● TASK BRIEF: If a line below falls between the line with "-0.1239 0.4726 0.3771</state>" and the line with "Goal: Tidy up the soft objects", or is one of those two, output it exactly; output nothing else and no pictures.
-----
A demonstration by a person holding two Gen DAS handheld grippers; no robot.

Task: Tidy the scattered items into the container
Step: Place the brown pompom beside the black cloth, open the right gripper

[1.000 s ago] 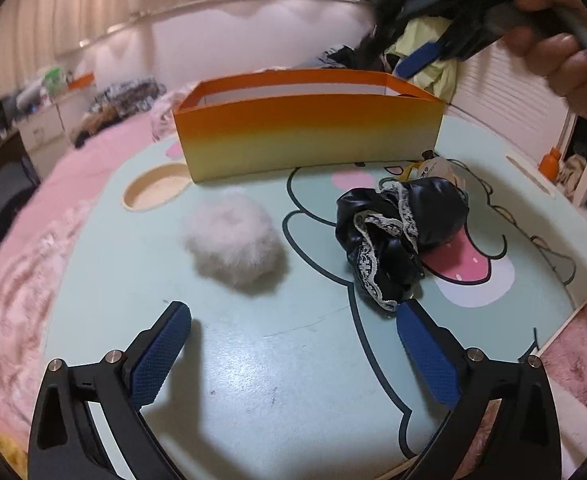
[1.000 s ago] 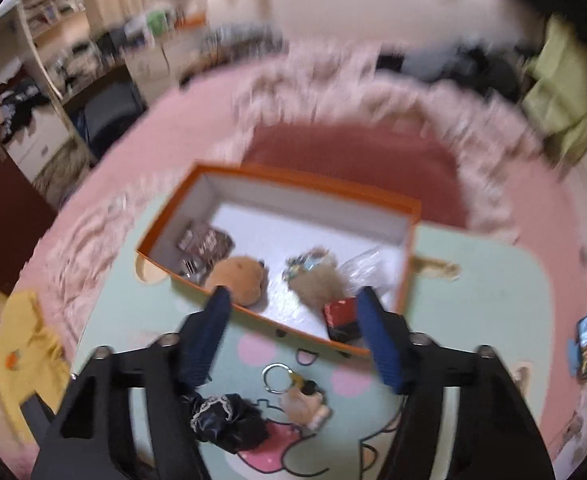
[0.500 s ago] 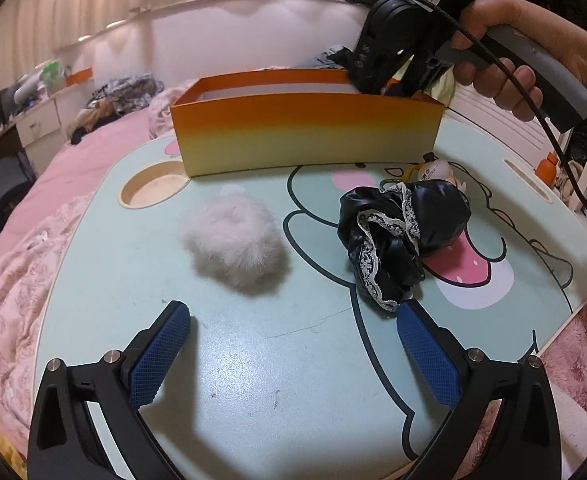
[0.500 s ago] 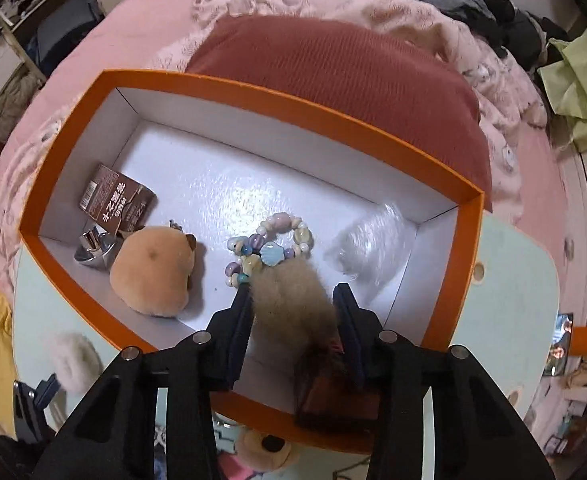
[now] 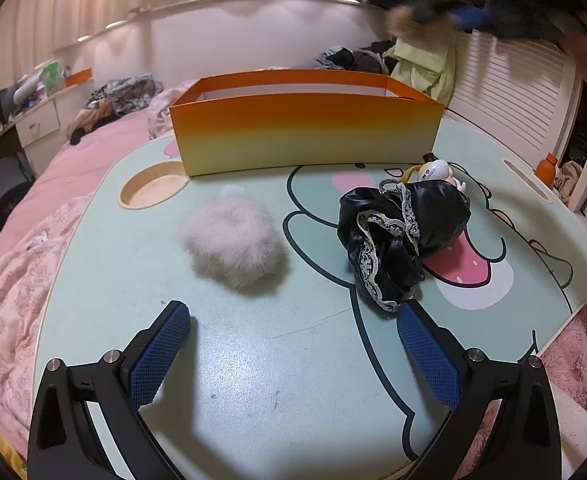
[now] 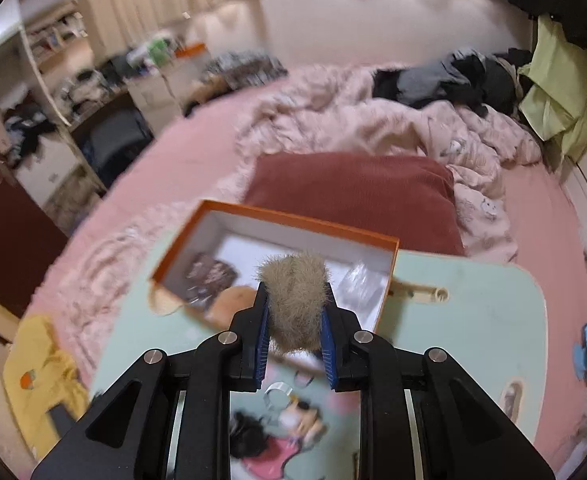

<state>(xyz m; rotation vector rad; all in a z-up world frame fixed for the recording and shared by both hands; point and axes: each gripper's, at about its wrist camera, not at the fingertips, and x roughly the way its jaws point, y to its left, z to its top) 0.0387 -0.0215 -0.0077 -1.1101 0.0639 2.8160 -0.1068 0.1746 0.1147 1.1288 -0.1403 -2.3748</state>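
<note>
The right gripper (image 6: 295, 300) pinches a tan fur pom-pom (image 6: 294, 300) between its blue pads, jaws pressed tight on it, held in the air above the near edge of an orange box (image 6: 317, 222). Inside the box's white interior lie a brown printed packet (image 6: 209, 274), a tan plush toy (image 6: 229, 302) and a clear plastic wrapper (image 6: 359, 286).

The left gripper (image 5: 293, 354) sits low over a pale green cartoon-printed lap table (image 5: 253, 360), jaws spread wide with nothing between them. Just beyond its fingers on the table are a white fluffy pom-pom (image 5: 233, 240) to the left and a black satin scrunchie with lace trim (image 5: 401, 236) to the right. A small white figure keychain (image 5: 433, 170) touches the scrunchie's far side. Farther back stands the box, well apart from both. Behind it is a pink bed (image 6: 197, 152).
</note>
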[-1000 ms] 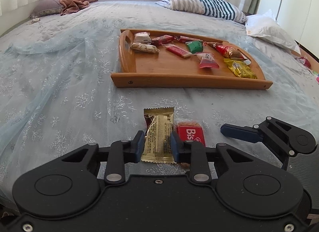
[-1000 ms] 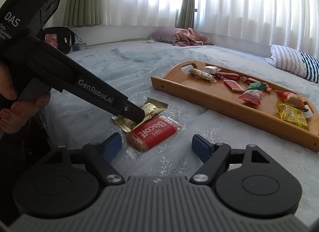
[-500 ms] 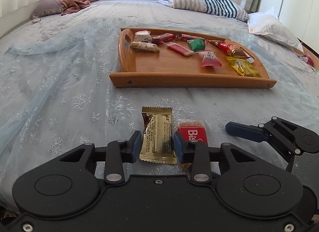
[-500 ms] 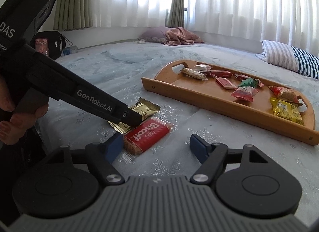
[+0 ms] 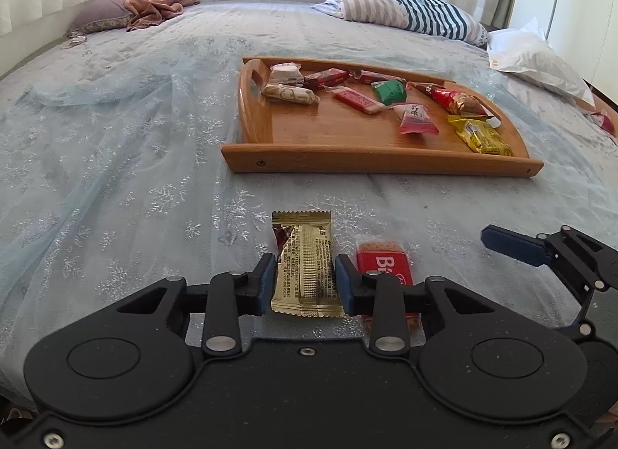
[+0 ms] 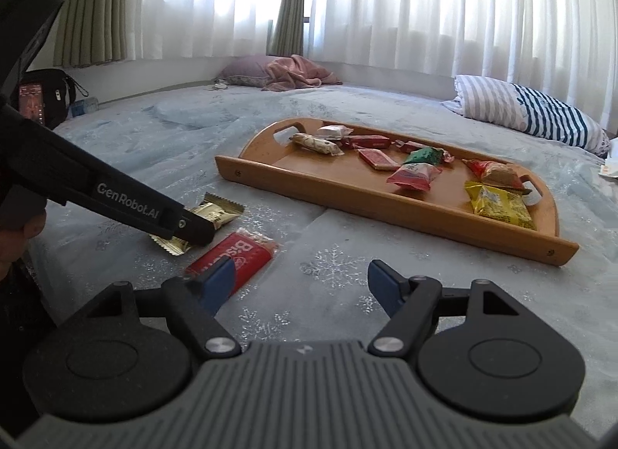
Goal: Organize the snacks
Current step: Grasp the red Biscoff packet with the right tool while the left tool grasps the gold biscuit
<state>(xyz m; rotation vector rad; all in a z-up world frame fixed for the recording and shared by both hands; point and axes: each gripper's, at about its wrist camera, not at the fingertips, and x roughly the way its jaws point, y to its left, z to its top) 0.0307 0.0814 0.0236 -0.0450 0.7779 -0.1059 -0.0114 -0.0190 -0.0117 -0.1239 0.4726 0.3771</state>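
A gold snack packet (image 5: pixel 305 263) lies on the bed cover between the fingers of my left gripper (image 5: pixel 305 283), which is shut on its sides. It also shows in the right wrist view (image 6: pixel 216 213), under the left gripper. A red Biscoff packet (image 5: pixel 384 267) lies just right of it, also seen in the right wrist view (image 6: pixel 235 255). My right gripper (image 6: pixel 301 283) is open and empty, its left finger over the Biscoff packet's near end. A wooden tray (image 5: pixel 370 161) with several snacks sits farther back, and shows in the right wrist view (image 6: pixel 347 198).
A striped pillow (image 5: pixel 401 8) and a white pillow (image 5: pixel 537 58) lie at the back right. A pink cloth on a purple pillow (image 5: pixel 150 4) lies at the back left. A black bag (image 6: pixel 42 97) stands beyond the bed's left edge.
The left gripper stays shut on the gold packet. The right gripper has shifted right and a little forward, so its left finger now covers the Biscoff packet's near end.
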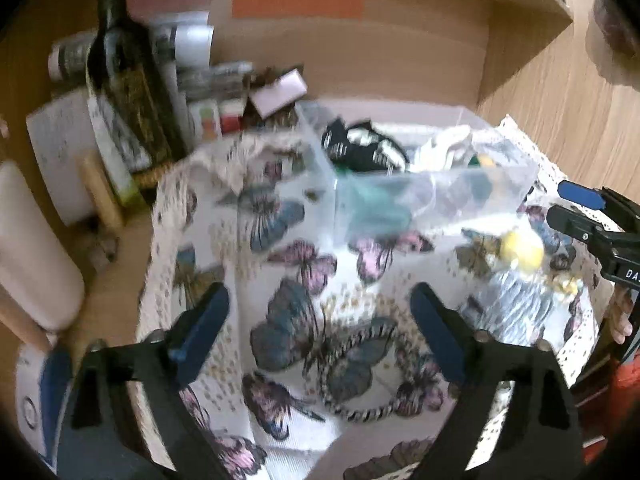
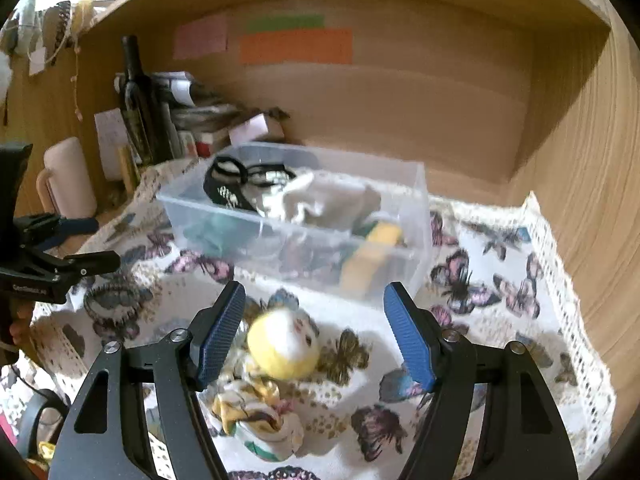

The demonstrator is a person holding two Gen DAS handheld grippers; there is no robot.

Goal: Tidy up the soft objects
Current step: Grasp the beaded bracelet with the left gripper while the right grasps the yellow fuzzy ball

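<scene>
Between the spread blue pads of the right gripper [image 2: 314, 334], which holds nothing, sits a yellow-and-white soft ball [image 2: 283, 348] on the butterfly cloth [image 2: 500, 320], just in front of the clear bin [image 2: 420, 208]. Nearer than the ball lies a crumpled patterned fabric piece [image 2: 260, 416]. Left of the bin's front, the left gripper [image 1: 320, 332] is also wide open and empty above a striped hair tie [image 1: 360, 376]. Inside the bin already rest a black item [image 2: 228, 188], pale cloth [image 2: 328, 200] and a yellow sponge [image 2: 372, 256]. Judging by this, sorting is partly done; ball, fabric and hair tie remain outside the bin.
</scene>
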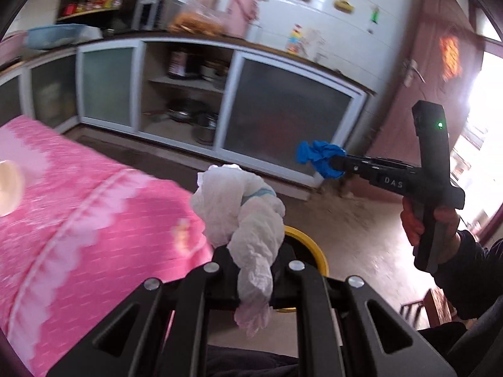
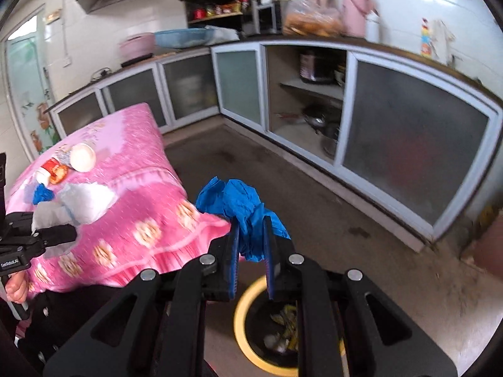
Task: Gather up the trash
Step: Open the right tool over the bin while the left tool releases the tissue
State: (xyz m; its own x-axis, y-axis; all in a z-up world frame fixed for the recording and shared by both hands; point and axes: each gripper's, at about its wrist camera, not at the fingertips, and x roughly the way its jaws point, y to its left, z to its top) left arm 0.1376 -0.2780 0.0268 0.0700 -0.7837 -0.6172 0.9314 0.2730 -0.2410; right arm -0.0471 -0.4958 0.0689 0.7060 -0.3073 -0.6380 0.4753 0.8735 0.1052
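crumpled white tissue (image 1: 239, 216) — wrinkled blue glove (image 2: 242, 210)

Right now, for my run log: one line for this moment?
left gripper: holds white tissue | right gripper: holds blue glove | bin: below

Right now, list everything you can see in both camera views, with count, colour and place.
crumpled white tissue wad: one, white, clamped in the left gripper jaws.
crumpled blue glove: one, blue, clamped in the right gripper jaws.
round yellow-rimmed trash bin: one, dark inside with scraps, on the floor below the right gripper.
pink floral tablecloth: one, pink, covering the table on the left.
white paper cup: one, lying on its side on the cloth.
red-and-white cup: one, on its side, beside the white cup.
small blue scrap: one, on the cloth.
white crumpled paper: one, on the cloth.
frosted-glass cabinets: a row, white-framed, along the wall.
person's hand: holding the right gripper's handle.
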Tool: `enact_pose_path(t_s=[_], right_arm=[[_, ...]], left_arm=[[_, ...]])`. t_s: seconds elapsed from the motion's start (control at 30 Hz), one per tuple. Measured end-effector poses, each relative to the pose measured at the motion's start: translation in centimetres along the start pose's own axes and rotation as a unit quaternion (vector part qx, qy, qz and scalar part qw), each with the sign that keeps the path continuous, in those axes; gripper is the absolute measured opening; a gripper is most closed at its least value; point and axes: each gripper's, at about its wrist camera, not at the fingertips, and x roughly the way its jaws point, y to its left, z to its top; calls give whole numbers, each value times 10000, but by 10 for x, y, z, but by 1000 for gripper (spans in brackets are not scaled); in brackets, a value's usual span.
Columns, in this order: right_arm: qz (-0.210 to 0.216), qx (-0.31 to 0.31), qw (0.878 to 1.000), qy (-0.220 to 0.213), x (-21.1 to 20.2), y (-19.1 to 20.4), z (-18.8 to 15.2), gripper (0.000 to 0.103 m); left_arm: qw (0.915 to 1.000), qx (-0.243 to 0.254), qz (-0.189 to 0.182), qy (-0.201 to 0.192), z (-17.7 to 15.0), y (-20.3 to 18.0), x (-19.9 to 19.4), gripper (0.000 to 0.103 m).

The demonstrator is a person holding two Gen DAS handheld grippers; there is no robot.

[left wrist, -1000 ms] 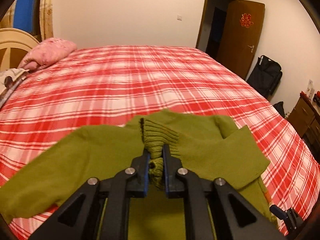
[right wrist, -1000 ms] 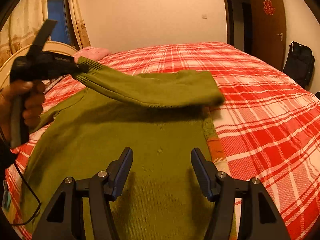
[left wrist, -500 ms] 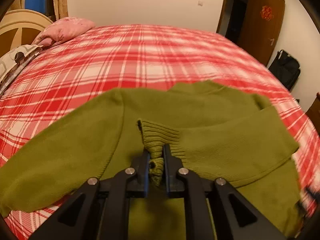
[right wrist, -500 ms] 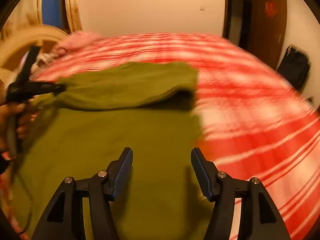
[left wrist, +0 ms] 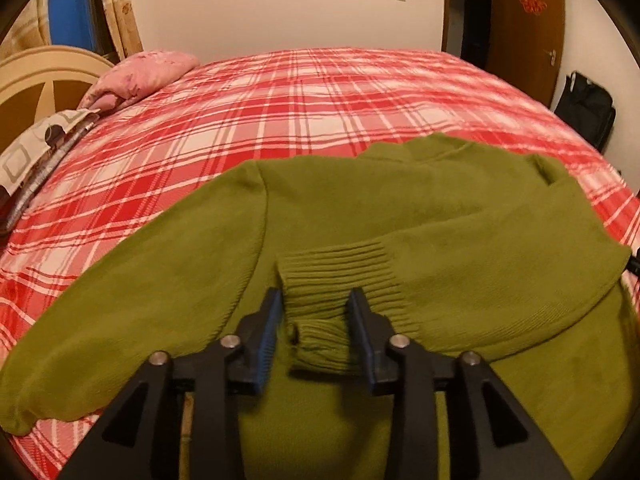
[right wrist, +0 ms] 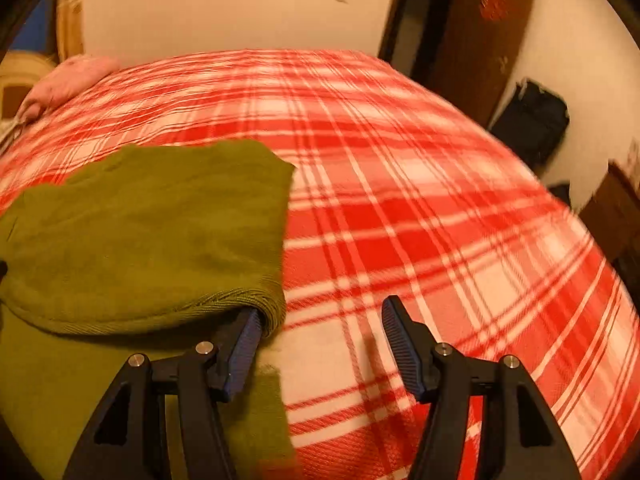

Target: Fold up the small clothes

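Cream walls (left wrist: 280, 4) close the room at the far side, with a brown door (left wrist: 524, 20) at the far right and a black bag (left wrist: 586, 108) on the floor beside it. Filling most of both views is a bed spread with a red and white plaid cover (left wrist: 280, 112); a pink pillow (left wrist: 140, 76) lies at its far left by a curved headboard (left wrist: 36, 80).

On the near part of the cover lies the olive green sweater (left wrist: 400, 200), front up, neck toward the far side. One sleeve (left wrist: 132, 300) stretches out to the left onto the plaid. The other sleeve (left wrist: 500, 272) is folded across the body from the right, and its ribbed cuff (left wrist: 336, 284) rests on the sweater's middle.

At the near edge of the left wrist view, the left gripper (left wrist: 314, 312) has just been opening its jaws; the cuff lies between the blue pads (left wrist: 266, 332), which stand a little apart from it, so the cloth is let go. In the right wrist view, somewhat blurred, the right gripper (right wrist: 320, 328) stands wide with nothing clamped. Its left finger (right wrist: 240, 344) pokes in under the folded right edge of the sweater (right wrist: 160, 232), while the right finger (right wrist: 400, 340) hangs over bare plaid.
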Motion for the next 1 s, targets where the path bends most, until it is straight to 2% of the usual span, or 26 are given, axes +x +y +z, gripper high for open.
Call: enact_pose_path(t_s=[0.17,0.27,0.3,0.37,0.4,0.47,0.53,0.67,0.8,0.9,1.0], right_arm=[[-70,-241,9995,199,-24,-1,-8,62],[-96,-131,9997,-183,-59,-2,4,62],[3,-109,9994,-335,-65,1,9,62],[540,-264,9954,-746,-77,19,24,62],[800,-365,9934,-743,-73,29,29,62],[1217,-479,9904,-455,-54,48,36,62],[1382,-401,9895,-133,-32,57,37,62],[1248,-290,9904,515,9,57,20,62],[1117,-509,9916,404,0,57,5,63],[784,-778,9931,390,-17,67,10,63],[1127,-925,9891,198,-33,92,17,63]], left_arm=[[9999,-118,-52,93,-3,8,2,51],[9999,-130,-37,92,-5,7,2,53],[9999,-109,-15,96,-5,6,3,53],[9999,-50,42,87,-5,3,3,53],[9999,-44,66,83,-5,3,3,56],[9999,-81,97,80,-6,5,2,60],[9998,-134,68,118,-7,8,3,62],[9998,-129,87,85,-9,8,2,63],[9999,-100,50,108,-10,9,1,65],[9998,-165,-89,29,-11,14,-5,68],[9979,-547,-311,-177,-13,31,-18,69]])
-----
● RESPONSE AREA:
<state>(xyz m; rotation vector rad; all in a z-up world frame fixed for the recording and shared by both hands; point and axes: each gripper's, at about its wrist camera, not at the fingertips, and x roughly the way its jaws point, y to its left, z to its top) 0.0307 0.0814 0.0236 -0.0450 0.7779 -0.1059 -0.0114 -0.0190 -0.0117 -0.1239 0.4726 0.3771</state>
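A gold snack packet (image 5: pixel 305 263) lies on the bed cover between the fingers of my left gripper (image 5: pixel 305 283), which is shut on its sides. It also shows in the right wrist view (image 6: pixel 216 213), under the left gripper. A red Biscoff packet (image 5: pixel 384 267) lies just right of it, also seen in the right wrist view (image 6: pixel 235 255). My right gripper (image 6: pixel 301 283) is open and empty, its left finger over the Biscoff packet's near end. A wooden tray (image 5: pixel 370 161) with several snacks sits farther back, and shows in the right wrist view (image 6: pixel 347 198).
A striped pillow (image 5: pixel 401 8) and a white pillow (image 5: pixel 537 58) lie at the back right. A pink cloth on a purple pillow (image 5: pixel 150 4) lies at the back left. A black bag (image 6: pixel 42 97) stands beyond the bed's left edge.
The left gripper stays shut on the gold packet. The right gripper has shifted right and a little forward, so its left finger now covers the Biscoff packet's near end.
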
The demonstrator is a person holding two Gen DAS handheld grippers; there is no robot.

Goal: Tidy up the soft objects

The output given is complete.